| Exercise requirements |
Beneath this line is the data. Output exactly the lines from the line with "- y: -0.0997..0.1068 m" to the line with "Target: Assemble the", both ends included, and nothing more.

| Source data |
◆ ◆ ◆ ◆ ◆

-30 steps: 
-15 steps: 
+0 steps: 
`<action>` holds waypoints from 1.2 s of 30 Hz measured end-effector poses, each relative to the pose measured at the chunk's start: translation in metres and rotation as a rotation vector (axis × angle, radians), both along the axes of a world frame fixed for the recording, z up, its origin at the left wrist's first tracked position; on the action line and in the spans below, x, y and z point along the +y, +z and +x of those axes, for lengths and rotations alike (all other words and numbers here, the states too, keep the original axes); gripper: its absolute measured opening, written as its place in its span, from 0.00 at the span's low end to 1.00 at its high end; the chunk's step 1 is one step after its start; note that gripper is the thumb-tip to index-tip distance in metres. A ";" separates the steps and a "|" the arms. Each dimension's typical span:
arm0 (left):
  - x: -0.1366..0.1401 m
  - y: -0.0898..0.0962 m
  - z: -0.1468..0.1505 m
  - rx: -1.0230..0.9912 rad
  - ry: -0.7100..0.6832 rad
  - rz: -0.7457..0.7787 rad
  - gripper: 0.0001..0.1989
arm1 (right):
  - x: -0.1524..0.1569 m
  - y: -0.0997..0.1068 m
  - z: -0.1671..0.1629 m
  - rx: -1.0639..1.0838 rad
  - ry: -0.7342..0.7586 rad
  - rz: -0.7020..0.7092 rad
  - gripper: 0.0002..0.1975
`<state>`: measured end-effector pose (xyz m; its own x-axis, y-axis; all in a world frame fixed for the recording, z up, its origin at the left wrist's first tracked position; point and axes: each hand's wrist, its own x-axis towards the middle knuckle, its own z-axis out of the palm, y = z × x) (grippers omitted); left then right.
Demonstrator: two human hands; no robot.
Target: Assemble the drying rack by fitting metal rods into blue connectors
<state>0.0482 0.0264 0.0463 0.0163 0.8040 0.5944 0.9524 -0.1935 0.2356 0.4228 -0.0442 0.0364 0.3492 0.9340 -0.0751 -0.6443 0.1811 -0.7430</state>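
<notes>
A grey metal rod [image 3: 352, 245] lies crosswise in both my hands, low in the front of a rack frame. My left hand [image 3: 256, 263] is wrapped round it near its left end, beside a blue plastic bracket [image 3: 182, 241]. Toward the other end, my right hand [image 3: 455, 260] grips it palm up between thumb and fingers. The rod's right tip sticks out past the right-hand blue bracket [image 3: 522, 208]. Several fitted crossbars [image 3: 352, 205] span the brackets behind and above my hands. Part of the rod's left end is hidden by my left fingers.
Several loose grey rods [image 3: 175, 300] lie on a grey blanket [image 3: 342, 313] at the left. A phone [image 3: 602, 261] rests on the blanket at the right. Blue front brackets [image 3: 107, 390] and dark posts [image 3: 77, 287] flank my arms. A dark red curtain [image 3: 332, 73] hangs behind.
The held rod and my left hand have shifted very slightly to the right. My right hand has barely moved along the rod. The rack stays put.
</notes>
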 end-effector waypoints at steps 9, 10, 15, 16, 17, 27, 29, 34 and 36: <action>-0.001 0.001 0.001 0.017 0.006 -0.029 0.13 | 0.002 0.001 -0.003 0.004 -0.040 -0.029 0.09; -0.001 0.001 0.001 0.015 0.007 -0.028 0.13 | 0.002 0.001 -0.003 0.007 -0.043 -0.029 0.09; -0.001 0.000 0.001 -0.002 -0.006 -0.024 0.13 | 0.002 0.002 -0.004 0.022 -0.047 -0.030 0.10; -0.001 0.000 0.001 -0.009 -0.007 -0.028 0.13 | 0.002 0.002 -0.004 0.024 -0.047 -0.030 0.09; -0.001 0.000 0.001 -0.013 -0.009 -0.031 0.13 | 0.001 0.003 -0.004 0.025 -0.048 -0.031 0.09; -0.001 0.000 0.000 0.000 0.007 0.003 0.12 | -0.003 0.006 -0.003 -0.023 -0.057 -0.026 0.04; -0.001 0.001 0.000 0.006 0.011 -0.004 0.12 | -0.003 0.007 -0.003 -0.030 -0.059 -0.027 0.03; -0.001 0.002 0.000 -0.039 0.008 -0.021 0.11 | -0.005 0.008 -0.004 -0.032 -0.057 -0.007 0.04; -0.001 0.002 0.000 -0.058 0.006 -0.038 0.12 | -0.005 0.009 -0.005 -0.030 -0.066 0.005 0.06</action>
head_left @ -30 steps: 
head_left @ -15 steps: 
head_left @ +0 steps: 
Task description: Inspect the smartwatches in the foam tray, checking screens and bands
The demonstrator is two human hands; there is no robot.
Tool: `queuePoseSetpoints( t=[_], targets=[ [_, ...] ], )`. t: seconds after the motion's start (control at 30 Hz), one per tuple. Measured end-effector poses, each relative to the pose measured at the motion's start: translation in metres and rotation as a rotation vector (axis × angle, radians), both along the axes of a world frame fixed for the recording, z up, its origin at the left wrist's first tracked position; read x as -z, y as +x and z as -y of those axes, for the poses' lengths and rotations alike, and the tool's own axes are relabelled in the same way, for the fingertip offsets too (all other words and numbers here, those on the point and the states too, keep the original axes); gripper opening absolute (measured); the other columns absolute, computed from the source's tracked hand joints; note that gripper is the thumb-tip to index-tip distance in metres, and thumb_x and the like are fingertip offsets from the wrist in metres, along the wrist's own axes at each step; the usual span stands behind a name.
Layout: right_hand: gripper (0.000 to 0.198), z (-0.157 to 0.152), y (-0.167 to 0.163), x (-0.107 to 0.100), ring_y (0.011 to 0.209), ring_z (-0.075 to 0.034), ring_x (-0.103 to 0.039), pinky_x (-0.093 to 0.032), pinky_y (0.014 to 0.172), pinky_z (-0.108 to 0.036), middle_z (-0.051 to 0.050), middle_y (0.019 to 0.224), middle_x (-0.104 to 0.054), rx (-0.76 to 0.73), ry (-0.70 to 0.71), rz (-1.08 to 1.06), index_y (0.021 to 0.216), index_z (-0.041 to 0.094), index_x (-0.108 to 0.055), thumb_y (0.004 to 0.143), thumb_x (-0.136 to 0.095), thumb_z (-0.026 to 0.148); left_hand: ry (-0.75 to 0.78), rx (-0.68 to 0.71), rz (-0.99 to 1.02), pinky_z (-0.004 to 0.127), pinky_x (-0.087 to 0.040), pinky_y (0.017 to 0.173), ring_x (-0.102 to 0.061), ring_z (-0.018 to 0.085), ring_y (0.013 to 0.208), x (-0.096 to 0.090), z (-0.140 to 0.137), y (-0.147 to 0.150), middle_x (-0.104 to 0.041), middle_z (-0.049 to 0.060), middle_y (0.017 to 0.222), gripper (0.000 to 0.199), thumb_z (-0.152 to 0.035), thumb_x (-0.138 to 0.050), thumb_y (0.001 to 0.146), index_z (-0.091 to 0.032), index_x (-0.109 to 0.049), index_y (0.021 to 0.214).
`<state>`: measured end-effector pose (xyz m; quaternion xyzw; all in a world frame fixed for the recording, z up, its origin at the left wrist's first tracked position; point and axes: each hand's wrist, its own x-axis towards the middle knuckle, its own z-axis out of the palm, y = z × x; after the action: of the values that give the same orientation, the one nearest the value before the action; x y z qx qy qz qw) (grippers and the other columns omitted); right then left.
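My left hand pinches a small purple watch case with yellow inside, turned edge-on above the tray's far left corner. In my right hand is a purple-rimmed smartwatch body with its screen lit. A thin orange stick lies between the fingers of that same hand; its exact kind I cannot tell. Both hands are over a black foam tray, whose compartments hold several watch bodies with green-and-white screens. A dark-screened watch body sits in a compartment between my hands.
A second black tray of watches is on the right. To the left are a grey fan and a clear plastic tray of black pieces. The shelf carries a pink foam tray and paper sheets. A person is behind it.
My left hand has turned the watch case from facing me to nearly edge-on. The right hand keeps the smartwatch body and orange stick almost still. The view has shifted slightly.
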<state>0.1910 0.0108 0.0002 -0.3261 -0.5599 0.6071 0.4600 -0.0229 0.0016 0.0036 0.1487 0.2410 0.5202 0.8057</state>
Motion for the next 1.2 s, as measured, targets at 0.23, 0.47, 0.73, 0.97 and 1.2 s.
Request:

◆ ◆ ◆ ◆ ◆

| Problem solution |
  - y: -0.0997..0.1068 m
  - z: -0.1671..0.1629 m
  - rx: -1.0639..1.0838 rad
  - ry: -0.7342..0.7586 rad
  - rz: -0.7020..0.7092 rad
  - gripper: 0.0002..0.1975
`<state>`: measured end-effector pose (xyz m; its own x-axis, y-axis; all in a world frame fixed for the recording, z up, its origin at the left wrist's first tracked position; point and axes: each hand's wrist, its own x-axis towards the middle knuckle, its own z-axis out of the palm, y = z × x) (grippers omitted); left then right.
Demonstrator: two human hands; no robot.
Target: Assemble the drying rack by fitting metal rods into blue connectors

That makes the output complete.